Some popular Python libraries are Pandas, Numpy, SciPy, Seaborn, Scikit-learn,Tensorflow and Keras . A comprehensive list of python standard libraries can be found here.
It is common for today’s scientific and business industries to collect large amounts of data, and the ability to analyze the data and learn from it is critical to making informed decisions. Machine learning is a branch in computer science that studies the design of algorithms that can learn. R is one of the major languages for data science. It provides excellent visualization features, which is essential to explore the data before submitting it to any automated learning, as well as assessing the results of the learning algorithm. Why R?

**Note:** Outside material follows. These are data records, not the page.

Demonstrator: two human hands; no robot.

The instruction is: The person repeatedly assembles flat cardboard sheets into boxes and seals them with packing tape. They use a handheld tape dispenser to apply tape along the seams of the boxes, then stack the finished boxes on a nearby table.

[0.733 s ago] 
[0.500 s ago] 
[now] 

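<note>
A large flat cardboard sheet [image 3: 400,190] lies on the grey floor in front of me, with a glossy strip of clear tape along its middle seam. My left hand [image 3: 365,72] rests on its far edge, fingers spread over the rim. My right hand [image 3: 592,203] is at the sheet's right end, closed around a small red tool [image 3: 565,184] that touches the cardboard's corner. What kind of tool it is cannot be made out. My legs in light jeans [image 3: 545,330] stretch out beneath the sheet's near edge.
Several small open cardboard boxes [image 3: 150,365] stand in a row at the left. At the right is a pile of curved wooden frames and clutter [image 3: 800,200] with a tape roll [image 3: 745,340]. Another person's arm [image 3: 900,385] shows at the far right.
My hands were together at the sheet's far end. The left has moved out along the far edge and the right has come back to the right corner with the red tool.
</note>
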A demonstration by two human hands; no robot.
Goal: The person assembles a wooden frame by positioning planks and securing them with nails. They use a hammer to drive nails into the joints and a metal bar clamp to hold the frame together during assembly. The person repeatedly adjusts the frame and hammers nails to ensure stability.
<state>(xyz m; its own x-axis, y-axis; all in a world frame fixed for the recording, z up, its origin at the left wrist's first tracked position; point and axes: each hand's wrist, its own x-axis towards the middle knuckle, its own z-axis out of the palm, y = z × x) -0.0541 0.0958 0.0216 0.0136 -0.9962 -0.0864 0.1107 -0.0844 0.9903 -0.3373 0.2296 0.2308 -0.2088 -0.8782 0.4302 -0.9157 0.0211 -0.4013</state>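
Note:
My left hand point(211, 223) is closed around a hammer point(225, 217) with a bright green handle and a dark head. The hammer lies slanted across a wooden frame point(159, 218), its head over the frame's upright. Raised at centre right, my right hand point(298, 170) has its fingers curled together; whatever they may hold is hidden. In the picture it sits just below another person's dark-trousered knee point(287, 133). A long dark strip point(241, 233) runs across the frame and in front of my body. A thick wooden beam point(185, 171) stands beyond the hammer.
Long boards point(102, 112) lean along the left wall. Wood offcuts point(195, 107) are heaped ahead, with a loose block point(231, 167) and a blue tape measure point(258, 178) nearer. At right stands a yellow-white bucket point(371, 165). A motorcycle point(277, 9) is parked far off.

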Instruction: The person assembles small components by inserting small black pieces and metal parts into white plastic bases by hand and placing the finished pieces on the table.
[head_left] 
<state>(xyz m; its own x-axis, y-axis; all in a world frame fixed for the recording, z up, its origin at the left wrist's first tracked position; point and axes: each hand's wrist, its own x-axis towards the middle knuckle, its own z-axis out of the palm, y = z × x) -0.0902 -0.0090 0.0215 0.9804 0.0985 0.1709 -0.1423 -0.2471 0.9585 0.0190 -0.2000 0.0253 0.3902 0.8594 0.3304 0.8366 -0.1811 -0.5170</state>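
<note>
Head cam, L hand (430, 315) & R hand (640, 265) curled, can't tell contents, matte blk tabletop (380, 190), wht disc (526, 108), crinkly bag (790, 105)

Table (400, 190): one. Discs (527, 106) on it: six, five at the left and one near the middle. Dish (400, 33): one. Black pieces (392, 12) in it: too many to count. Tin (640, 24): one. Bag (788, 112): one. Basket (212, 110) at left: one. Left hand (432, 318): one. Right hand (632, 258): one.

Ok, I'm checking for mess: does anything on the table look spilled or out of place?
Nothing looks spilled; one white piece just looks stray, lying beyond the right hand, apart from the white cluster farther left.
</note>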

  1. R is free: Unlike other proprietary software packages that require expensive licenses, R is open source and you can always download it for free. No matter where you travel, you can have access to R on your computer.
  2. R gives you access to cutting-edge technology: Top researchers develop statistical learning methods in R, and new algorithms are constantly added to the list of packages you can download.
  3. R is a useful skill: Employers that value analytics recognize R as useful and important. If for no other reason, learning R is worthwhile to help boost your resume.
Some popular R packages/libraries are caret, ggplot2, mlbench, class, caTools, randomForest, impute, ranger, kernlab, class, glmnet, naivebayes, rpart, rpart.plot.